This straightforward principle would, however, clearly translate into fairly tense negotiations between the withdrawing State and the continuing, EMU-participant States. At a financial level, the following issues would arise:
- clearly, the withdrawing State would need to create a new, national currency in substitution for the euro within its own national borders;
- the withdrawing State will have contributed its initial portion of the capital of the ECB. Since the national Central Bank of the withdrawing State would cease to be a member of the ESCB, it would presumably seek a refund of these amounts in order to support its new currency;
- since monetary union necessarily involves a pooling of the foreign reserve assets of participating States - and profits and losses will accrue to the pool over a period - the withdrawing State will presumably seek reimbursement of the foreign reserves contributed by it to the ECB, plus its share of any accrued profits but net of its share of losses12;
- in practice, of course, matters will not be so straightforward. The Maastricht Treaty does not allow for the withdrawal of contributed capital or reserves from the ECB, and financial terms would require a new negotiation. Such negotiations would be complicated by a number of factors; in particular, the withdrawal of a Member State would clearly shake market confidence in the euro and would be likely to lead to extreme volatility in its external value. This could only be mitigated by (i) a retention of a portion of the contribution of the withdrawing State and/or (ii) an additional financial contribution to the ECB by participating Member States in order to support the euro. It is quite likely that the available funding within the ECB itself would be insufficient (i) to support the euro adequately and (ii) to support the creation of a new national currency by the withdrawing State. This, in turn, might render it impossible to negotiate “exit” terms without placing the entire EMU process under impossible strain;
- it will be apparent that withdrawal from EMU by a participating Member State will have major implications both for the withdrawing State and the continuing participants. For the departing State, there will be the costs of establishing a new national currency and the uncertainty of its external value. This uncertainty is likely to endure for a lengthy period given the need to renegotiate the monetary aspects of the Maastricht Treaty and the inevitable complexity of the transitional arrangements which would have to be put in place. The scale of the costs and liabilities involved - and the difficulty of quantifying them with any precision - must of themselves be very significant deterrents to any attempt by a participating State to negotiate a withdrawal. For those States which continue to form a part of the euro zone, the very existence of such negotiations would clearly have an adverse impact on the value of the euro and on their financial markets generally;
- if the EMU process ran into difficulties very early during its third stage (i.e. before the end of the transitional period) then it might be thought that the withdrawal of an individual participant would be facilitated, because physical notes and coins issued in the old national currency would continue to exist; bank accounts in that currency would also continue to be available. But in fact, this would be illusory; the national currency will have ceased to exist and its notes/coins will be mere representations of the euro. The outgoing Member State would therefore have to create a new currency and there is no guarantee that the old notes/coins could be used for this purpose. Certainly, there would be no obligation on a Member State to act in this way in establishing its new currency. The withdrawing Member State would also have to deal with outstanding bank accounts expressed in euro, and this may also prove to be problematical (especially in the context of accounts held by non-residents).

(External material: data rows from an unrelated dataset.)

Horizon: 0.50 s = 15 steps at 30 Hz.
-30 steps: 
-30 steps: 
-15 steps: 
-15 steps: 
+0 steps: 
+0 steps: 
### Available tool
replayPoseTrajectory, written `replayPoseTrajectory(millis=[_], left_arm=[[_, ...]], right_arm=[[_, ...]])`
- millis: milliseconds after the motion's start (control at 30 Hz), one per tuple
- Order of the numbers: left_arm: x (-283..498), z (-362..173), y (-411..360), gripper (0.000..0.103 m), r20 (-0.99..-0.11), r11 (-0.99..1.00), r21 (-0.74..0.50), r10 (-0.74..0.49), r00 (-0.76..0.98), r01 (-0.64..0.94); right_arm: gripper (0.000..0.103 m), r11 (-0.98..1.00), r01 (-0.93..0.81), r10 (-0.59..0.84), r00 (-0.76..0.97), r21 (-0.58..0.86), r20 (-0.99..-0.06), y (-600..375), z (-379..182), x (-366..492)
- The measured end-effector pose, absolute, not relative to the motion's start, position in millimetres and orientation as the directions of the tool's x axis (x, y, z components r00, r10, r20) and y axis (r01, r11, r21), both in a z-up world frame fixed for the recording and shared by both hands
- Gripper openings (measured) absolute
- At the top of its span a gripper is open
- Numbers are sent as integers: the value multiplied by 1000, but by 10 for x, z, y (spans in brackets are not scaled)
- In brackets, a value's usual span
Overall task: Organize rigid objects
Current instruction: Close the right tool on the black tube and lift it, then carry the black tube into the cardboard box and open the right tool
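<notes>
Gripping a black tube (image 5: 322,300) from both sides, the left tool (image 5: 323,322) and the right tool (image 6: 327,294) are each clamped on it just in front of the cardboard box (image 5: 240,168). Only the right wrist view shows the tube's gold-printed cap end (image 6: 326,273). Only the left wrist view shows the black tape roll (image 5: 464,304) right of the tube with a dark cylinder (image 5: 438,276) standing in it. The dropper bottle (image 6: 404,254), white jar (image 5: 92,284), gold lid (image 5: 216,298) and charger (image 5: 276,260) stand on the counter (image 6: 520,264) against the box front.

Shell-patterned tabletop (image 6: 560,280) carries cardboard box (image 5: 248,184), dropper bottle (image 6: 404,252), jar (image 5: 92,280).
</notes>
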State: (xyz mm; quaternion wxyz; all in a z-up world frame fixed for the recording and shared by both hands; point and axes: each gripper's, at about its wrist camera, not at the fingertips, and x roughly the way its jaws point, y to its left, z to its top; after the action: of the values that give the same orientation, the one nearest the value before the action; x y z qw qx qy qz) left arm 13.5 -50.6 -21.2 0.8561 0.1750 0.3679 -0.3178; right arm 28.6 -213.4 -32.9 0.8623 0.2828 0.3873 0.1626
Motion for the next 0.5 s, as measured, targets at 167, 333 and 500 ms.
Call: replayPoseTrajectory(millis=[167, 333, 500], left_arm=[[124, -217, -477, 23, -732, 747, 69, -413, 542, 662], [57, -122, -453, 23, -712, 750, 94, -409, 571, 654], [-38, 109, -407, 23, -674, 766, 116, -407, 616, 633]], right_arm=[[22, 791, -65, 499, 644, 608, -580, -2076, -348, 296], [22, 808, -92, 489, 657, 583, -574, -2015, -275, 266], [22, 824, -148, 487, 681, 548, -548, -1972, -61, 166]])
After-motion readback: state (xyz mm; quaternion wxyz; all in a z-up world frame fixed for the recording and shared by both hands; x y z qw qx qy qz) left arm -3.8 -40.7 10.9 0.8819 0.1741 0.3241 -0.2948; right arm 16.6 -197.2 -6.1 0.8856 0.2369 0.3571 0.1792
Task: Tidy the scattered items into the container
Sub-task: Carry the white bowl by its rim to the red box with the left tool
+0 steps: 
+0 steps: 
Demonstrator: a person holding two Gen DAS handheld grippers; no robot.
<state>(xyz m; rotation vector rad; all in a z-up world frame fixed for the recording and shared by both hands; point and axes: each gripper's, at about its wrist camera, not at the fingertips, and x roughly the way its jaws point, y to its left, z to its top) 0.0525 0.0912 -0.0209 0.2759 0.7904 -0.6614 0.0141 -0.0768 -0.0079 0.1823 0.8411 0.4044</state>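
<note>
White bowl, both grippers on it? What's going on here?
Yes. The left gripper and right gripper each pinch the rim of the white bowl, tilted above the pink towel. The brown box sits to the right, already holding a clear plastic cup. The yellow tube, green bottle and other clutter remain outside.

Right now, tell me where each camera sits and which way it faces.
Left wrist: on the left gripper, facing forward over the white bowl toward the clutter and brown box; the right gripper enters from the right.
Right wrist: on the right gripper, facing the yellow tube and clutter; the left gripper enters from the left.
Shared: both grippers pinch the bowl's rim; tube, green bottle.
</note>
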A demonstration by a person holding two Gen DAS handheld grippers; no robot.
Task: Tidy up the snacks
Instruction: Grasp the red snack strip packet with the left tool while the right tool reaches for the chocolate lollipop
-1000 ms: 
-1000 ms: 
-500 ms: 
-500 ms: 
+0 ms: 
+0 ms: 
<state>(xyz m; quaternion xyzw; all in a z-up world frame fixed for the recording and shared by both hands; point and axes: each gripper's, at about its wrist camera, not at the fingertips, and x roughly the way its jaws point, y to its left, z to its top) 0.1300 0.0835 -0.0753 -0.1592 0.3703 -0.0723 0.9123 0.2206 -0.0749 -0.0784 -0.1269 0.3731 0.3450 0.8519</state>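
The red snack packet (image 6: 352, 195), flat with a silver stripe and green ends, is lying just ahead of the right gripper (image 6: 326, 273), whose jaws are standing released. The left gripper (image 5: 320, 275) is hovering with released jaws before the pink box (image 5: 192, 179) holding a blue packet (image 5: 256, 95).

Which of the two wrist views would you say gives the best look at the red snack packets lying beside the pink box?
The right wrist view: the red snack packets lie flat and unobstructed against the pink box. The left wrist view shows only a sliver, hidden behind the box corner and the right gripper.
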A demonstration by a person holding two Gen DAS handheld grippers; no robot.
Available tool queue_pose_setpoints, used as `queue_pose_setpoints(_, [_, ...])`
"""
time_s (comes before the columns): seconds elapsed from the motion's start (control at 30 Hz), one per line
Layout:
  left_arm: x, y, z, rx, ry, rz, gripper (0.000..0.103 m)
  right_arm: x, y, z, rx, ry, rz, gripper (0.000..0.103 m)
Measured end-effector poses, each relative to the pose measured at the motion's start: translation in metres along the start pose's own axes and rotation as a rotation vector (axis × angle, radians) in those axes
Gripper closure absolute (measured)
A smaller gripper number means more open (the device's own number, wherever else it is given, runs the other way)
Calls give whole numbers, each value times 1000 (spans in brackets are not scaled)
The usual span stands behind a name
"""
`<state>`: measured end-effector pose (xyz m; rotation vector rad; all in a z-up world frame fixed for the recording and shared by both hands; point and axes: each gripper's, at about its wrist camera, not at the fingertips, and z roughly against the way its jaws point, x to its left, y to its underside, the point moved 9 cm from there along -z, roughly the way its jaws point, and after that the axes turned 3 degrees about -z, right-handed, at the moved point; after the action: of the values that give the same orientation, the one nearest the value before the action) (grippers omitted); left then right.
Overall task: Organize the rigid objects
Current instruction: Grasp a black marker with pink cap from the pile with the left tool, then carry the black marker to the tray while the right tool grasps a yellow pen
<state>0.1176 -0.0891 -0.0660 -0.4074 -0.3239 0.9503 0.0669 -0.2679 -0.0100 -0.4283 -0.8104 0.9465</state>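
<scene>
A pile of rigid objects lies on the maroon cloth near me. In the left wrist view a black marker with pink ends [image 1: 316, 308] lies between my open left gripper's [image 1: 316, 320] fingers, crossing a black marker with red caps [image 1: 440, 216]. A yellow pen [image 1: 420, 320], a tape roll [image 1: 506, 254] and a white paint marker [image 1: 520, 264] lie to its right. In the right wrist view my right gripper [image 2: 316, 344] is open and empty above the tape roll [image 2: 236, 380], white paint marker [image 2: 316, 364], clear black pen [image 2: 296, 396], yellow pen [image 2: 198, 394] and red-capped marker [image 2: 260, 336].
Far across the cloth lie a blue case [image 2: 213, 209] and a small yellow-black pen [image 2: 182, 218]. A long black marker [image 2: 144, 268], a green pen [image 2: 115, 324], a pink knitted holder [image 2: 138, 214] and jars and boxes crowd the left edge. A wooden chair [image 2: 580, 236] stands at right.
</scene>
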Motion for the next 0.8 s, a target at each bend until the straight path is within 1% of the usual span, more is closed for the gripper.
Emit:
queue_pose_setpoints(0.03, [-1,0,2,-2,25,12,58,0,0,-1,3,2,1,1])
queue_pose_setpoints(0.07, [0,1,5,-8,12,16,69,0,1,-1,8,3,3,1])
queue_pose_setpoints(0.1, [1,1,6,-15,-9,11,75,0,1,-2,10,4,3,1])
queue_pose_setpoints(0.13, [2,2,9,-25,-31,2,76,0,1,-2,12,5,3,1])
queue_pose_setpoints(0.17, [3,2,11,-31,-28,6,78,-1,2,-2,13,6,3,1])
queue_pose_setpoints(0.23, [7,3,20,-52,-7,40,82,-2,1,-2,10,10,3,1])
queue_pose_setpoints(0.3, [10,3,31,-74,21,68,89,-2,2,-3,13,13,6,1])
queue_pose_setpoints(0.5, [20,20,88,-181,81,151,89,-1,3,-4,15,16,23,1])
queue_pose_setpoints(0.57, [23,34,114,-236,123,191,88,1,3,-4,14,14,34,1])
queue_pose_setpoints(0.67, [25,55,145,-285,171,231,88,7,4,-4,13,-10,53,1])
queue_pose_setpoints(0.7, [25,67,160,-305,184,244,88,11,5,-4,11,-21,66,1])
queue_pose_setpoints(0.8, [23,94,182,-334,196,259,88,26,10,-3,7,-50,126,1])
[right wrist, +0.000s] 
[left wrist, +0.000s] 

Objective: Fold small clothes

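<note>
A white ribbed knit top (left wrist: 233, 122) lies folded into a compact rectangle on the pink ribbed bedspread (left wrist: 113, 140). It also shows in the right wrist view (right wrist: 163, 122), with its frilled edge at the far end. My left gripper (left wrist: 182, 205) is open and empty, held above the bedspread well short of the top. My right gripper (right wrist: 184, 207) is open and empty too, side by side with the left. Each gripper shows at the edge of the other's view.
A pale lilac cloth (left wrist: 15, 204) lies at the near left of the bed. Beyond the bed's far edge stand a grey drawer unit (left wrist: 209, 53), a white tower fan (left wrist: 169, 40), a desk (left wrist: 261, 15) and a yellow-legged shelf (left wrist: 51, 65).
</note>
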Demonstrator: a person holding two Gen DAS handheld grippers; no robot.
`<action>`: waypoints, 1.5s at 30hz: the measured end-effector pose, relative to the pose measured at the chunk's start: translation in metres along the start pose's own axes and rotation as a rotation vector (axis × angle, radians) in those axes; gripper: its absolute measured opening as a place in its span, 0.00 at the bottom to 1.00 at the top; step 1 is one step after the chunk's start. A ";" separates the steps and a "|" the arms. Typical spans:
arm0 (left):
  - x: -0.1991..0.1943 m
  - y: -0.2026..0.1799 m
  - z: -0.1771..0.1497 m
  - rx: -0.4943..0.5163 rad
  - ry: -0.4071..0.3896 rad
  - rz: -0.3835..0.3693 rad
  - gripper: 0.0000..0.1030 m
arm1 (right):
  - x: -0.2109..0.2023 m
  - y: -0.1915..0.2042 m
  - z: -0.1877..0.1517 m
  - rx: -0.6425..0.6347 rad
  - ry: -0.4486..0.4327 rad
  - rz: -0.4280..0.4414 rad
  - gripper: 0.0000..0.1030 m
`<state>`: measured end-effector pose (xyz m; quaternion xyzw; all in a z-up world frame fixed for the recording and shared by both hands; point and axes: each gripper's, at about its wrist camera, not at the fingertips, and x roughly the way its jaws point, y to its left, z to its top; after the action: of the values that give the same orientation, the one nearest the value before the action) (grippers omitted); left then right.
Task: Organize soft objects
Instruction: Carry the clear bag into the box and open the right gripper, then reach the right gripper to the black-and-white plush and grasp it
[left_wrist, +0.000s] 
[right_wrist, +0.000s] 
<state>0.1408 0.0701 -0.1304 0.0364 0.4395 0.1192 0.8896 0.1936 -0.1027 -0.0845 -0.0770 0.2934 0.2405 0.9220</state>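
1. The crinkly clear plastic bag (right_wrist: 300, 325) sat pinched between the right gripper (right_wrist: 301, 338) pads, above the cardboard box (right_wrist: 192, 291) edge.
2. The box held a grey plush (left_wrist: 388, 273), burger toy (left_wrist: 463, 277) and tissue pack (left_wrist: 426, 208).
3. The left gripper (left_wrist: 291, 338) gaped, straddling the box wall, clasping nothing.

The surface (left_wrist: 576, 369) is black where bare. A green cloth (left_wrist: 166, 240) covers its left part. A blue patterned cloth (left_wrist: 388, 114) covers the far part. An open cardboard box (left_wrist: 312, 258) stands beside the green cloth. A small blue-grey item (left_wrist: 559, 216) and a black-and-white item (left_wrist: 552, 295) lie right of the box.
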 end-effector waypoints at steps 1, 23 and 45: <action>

For present purposes, it must be assumed that all of the above barriers to withdrawal can be overcome and that a departing Member State has negotiated satisfactory terms for its withdrawal from the euro zone. What would be the implications for financial or payment obligations? We shall use as an example a Dutch guilder denominated bond, with the Netherlands being the Member State withdrawing from EMU. It should be emphasised that this example is used purely in order to illustrate the points about to be made - it is not thought to represent a likely scenario!
What, then, are the consequences for a bond or other obligation expressed in Dutch guilders where (i) the Netherlands pulls out of EMU and (ii) the bond or obligation falls due for payment after the effective date of the Dutch withdrawal?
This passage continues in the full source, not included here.